- What this task involves:
Beginning with the first line of the data below, extract each line up to and including the one containing "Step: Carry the". Copy them exactly and add nothing.

- Source data:
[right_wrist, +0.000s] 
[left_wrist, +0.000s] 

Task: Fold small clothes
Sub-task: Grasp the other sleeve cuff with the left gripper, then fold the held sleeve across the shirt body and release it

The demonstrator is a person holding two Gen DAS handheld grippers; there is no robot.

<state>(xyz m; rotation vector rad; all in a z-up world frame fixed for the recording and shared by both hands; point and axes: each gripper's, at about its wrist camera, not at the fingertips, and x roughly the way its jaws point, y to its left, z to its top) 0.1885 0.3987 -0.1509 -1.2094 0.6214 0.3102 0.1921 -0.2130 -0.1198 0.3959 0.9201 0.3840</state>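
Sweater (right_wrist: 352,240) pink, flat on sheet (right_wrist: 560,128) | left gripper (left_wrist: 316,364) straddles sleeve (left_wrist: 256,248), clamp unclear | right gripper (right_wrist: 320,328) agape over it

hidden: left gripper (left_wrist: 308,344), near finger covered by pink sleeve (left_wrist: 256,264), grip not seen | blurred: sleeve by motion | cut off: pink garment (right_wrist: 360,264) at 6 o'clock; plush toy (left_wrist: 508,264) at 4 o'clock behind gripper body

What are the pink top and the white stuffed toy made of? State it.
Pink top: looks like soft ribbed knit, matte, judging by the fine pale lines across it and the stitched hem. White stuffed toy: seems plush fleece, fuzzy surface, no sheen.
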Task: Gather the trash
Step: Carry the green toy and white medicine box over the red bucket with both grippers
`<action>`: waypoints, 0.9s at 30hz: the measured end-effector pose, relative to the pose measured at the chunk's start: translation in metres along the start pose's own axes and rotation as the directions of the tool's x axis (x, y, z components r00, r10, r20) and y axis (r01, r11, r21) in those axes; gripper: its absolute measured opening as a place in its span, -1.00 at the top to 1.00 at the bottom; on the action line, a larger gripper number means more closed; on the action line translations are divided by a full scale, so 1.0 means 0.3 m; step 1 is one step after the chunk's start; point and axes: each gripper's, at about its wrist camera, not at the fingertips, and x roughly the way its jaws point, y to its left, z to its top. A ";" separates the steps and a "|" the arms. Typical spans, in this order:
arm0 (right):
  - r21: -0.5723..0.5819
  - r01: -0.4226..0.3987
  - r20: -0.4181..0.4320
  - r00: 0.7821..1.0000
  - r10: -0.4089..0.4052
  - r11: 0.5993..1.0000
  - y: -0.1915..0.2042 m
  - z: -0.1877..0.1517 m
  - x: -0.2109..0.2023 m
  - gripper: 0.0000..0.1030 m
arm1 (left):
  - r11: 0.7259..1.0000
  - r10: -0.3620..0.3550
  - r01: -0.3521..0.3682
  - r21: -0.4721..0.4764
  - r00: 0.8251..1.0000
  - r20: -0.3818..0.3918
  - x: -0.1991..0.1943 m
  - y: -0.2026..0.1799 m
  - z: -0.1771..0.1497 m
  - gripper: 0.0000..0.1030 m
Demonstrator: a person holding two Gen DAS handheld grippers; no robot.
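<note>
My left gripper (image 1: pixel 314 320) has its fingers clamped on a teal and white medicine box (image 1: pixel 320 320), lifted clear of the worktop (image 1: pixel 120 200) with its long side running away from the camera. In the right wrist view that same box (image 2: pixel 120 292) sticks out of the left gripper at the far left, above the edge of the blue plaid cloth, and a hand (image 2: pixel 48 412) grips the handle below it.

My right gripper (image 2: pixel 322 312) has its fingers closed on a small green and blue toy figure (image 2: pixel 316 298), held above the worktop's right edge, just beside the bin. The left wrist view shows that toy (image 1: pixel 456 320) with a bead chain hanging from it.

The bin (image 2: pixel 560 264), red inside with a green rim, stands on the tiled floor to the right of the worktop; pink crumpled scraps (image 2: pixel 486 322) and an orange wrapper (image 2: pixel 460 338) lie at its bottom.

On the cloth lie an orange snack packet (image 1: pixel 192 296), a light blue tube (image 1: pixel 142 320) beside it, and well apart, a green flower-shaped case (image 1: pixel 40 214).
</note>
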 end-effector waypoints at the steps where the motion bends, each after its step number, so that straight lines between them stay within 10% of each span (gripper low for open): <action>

- Response to this task:
[right_wrist, +0.000s] 
[left_wrist, +0.000s] 

Task: Fold small clothes
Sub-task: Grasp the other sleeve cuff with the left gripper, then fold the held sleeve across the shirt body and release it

The demonstrator is a person holding two Gen DAS handheld grippers; there is no robot.

<state>(xyz m; rotation vector rad; all in a z-up world frame fixed for the recording and shared by both hands; point and axes: each gripper's, at about its wrist camera, not at the fingertips, and x roughly the way its jaws point, y to its left, z to its top) 0.1885 0.3987 -0.1509 -1.2094 0.6214 0.3102 0.1921 -0.2130 -0.1198 0.3959 0.9201 0.3840</state>
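Sweater (right_wrist: 352,240) pink, flat on sheet (right_wrist: 560,128) | left gripper (left_wrist: 316,364) straddles sleeve (left_wrist: 256,248), clamp unclear | right gripper (right_wrist: 320,328) agape over it

hidden: left gripper (left_wrist: 308,344), near finger covered by pink sleeve (left_wrist: 256,264), grip not seen | blurred: sleeve by motion | cut off: pink garment (right_wrist: 360,264) at 6 o'clock; plush toy (left_wrist: 508,264) at 4 o'clock behind gripper body

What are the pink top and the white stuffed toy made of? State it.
Pink top: looks like soft ribbed knit, matte, judging by the fine pale lines across it and the stitched hem. White stuffed toy: seems plush fleece, fuzzy surface, no sheen.
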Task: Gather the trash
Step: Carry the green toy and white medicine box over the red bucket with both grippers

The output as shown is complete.